British Prime Minister Boris Johnson says he has negotiated an “excellent” pact with the European Union, but opposition MPs say it’s worse than his predecessor Theresa May’s deal. Britain’s manufacturers have responded to the Prime Minister Jonson’s Brexit deal with deep misgivings. According to media reports, the lobby group for the engineering and manufacturing industries, “Make UK”, said though it was relieved at the possibility of leaving the European Union with a deal, the new agreement failed in several important ways to overcome the concerns of its members, not least the transition deal, which stretches to just 14 months, and the lack of commitments to maintaining the closest possible trading relationship with the European Union.
The Guardian reported that warning follows a letter last week from industry chiefs to the Brexit Secretary, Stephen Barclay, warning him the deal posed a “serious risk to manufacturing competitiveness”. Clearly distressed by the government’s push for a harder Brexit than was agreed by Theresa May, chief executives from the aerospace, automotive, food and drink, chemicals, and pharmaceutical sectors, said their main concern was being excluded from European Union regulatory institutions which is a move that would diminish their influence and increase their costs.
In any case, the 31st of October, the last day of Britain in the European Union looms large. British Prime Minister Boris Johnson’s career may be ‘dead in a ditch’ or maybe the ‘do-or-die’ strategy produces a deal or possibly something else. One thing is for sure, Britain does not need a specific trade deal with America, other than the one it already has. The proof of that statement comes from a largely unreported but an extensive 2018 cross-Whitehall study of the costs and benefits of Brexit. It estimated, in its own words – “that a United States free trade agreement would increase United Kingdom GDP by only 0.2 per cent after 15 years“, a tiny fraction of the expected loss of trade from the European Union and additional costs of Brexit during that time.
The warnings given to government about Brexit have come thick and fast, especially in the last 12 months where time has allowed more in-depth analysis of the likely effects of Brexit – deal or no-deal.

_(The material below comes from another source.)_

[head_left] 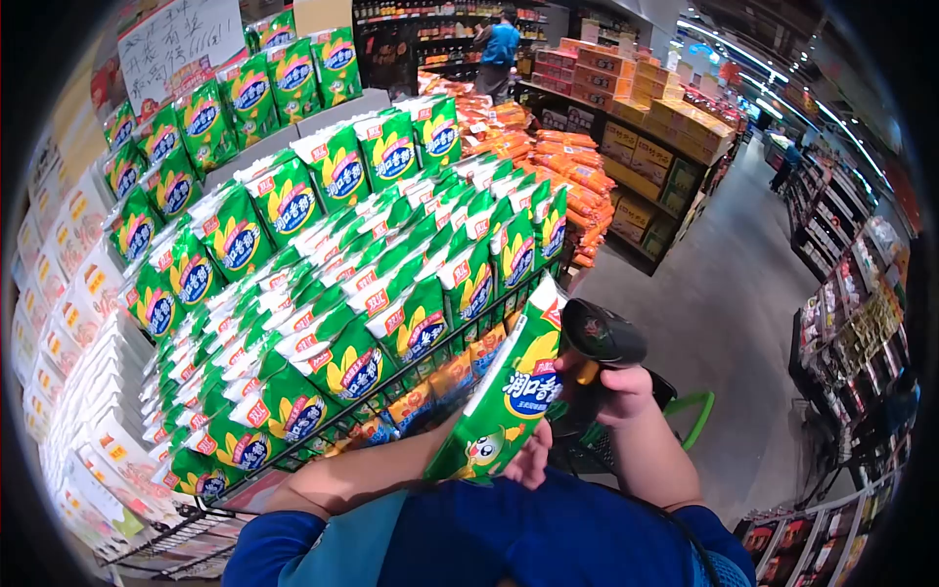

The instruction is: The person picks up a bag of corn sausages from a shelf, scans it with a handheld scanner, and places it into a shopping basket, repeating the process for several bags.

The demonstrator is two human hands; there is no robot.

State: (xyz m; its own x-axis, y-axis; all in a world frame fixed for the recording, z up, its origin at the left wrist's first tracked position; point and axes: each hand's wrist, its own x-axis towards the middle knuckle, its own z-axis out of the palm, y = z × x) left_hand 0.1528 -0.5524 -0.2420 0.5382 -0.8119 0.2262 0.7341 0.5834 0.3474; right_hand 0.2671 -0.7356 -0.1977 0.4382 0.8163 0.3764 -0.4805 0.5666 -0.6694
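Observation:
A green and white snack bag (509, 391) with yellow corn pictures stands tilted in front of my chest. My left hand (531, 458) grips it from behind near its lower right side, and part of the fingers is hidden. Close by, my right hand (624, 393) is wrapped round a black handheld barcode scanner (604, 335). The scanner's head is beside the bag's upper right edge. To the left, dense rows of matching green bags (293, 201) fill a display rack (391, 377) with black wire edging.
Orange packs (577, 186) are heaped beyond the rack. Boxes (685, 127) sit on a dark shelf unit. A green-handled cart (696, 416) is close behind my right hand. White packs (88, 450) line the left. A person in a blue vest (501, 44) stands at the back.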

These warnings have come from the most respected organisations and institutions in Britain such as the Confederation of British Industry, Department for International Trade, Bank of England, The Office for Budget responsibility, and Centre of Economic Performance. Then there have been industry sectors such as financial services, motor, agricultural and even the United Kingdom Warehousing Association that have issued warnings of the scale of problems that various forms of Brexit brings.
Last week, another warning was also issued. This time according to a leaked government document written by civil servants at the Department for Environment, Food and Rural Affairs. The Financial Times has published an article that highlights this warning where Ministers have been bluntly told that the United Kingdom’s efforts to strike a United States trade deal after Brexit could “severely limit” Britain’s ability to negotiate an equivalent agreement with the European Union.

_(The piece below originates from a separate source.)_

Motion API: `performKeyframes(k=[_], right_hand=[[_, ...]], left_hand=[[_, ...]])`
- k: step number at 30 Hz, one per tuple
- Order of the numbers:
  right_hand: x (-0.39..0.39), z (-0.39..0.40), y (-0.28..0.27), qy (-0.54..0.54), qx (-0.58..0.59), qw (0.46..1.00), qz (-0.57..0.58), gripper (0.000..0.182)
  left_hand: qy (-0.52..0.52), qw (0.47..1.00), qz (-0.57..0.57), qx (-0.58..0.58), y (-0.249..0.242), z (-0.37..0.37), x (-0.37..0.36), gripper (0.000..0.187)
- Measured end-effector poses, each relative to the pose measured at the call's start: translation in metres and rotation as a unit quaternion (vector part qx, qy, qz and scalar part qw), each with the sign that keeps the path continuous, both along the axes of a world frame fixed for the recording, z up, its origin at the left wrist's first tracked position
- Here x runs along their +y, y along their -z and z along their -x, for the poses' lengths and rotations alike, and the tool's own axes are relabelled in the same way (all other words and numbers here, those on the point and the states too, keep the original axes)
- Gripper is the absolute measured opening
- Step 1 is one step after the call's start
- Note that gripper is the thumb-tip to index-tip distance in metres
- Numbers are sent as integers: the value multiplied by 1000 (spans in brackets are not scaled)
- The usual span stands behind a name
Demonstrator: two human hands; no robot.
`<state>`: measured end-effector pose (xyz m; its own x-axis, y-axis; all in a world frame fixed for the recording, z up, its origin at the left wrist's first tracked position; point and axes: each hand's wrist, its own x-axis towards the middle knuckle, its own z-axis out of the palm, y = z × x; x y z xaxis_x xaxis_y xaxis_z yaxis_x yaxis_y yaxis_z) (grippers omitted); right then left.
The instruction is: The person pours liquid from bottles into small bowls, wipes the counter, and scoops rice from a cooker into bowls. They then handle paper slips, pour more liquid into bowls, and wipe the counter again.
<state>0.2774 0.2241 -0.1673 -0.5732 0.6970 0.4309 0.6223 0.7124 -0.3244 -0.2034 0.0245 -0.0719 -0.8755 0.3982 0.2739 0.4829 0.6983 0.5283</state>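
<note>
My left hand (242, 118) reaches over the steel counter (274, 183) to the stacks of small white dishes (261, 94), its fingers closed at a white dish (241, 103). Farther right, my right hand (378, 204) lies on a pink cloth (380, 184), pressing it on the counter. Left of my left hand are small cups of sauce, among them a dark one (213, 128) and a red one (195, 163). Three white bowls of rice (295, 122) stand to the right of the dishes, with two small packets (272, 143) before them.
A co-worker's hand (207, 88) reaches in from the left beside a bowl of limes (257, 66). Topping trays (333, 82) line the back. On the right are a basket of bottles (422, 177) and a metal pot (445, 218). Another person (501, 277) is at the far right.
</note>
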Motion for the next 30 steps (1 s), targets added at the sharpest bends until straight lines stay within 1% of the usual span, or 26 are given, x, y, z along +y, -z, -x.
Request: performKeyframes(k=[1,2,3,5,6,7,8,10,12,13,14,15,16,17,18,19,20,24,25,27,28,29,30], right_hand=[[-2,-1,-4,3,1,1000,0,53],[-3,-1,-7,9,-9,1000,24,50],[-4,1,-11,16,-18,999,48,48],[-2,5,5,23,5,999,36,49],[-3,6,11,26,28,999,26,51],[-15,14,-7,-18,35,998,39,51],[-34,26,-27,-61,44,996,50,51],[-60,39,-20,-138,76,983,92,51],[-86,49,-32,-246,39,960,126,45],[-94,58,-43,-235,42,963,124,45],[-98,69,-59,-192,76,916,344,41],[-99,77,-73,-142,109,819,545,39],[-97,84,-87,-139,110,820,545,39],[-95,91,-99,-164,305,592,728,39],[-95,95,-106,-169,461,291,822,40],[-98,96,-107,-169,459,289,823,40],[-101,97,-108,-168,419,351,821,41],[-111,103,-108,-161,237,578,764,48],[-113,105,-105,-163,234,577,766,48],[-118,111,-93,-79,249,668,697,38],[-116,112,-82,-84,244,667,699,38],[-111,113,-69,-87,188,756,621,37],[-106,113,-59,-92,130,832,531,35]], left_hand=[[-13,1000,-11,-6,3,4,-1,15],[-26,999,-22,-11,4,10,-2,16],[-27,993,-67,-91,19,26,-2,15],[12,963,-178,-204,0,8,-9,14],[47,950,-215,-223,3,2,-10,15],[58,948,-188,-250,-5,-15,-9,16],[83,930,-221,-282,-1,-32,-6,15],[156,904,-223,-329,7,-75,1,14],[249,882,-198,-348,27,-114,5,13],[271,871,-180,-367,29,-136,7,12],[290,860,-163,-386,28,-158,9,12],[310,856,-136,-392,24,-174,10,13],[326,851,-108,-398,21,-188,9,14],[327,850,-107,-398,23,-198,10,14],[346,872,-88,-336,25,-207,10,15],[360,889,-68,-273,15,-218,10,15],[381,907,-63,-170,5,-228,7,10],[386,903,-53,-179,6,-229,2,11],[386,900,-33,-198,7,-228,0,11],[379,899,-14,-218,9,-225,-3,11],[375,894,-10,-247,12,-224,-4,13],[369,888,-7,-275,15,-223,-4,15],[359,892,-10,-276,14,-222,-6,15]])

The document written by civil servants at the Department for Environment, Food and Rural Affairs suggests the United States is likely to press the United Kingdom to relax measures to protect humans, animals and plants from disease, pests and contaminants ahead of finalising a trade deal. President Donald Trump’s administration is pushing for access to the British market for United States chlorine-washed chicken and hormone-fed beef, which both fall short of the European Union’s so-called sanitary and phytosanitary standards (SPS).
Richard Cook, a retired federal government analyst argued that the United Kingdom is expected to come under pressure from the United States to allow more imports by American agri-foods companies by relaxing rules governing animal welfare and pesticide residue levels, among other things. The leaked document, which was prepared for United Kingdom’s Environment Secretary Theresa Villiers last month, outlines the potential consequences of the United Kingdom acceding to President Trump’s demands for a less stringent approach to sanitary and phytosanitary standards standards as Britain seeks free-trade agreements with countries across the world.
The document further stated that “Any significant movement could have implications for our other free-trade agreements or export arrangements, which are based on existing standards. In particular, agreeing to the United States asks could severely limit our ability to negotiate an agreement with the European Union.  European Union concerns about the risk of non-compliant goods entering its territory would, for instance, be heightened if the United Kingdom acceded to United States demands on chlorine-washed chicken.”
The Defra document also acknowledges that relaxing sanitary and phytosanitary standards standards in the United Kingdom in order to get a United States trade deal could damage public health. “Weakening our sanitary and phytosanitary standards regime to accommodate one trade partner could irreparably damage our ability to maintain United Kingdom animal, plant and public health, and reduce trust in our exports,” it says. In certain circumstances it could even lead to the European Union imposing a hard border on the island of Ireland to protect the bloc’s single market, adds the paper. The leaked document also suggests that the Department for International Trade will press Defra to accede to the President Trump administration’s demands.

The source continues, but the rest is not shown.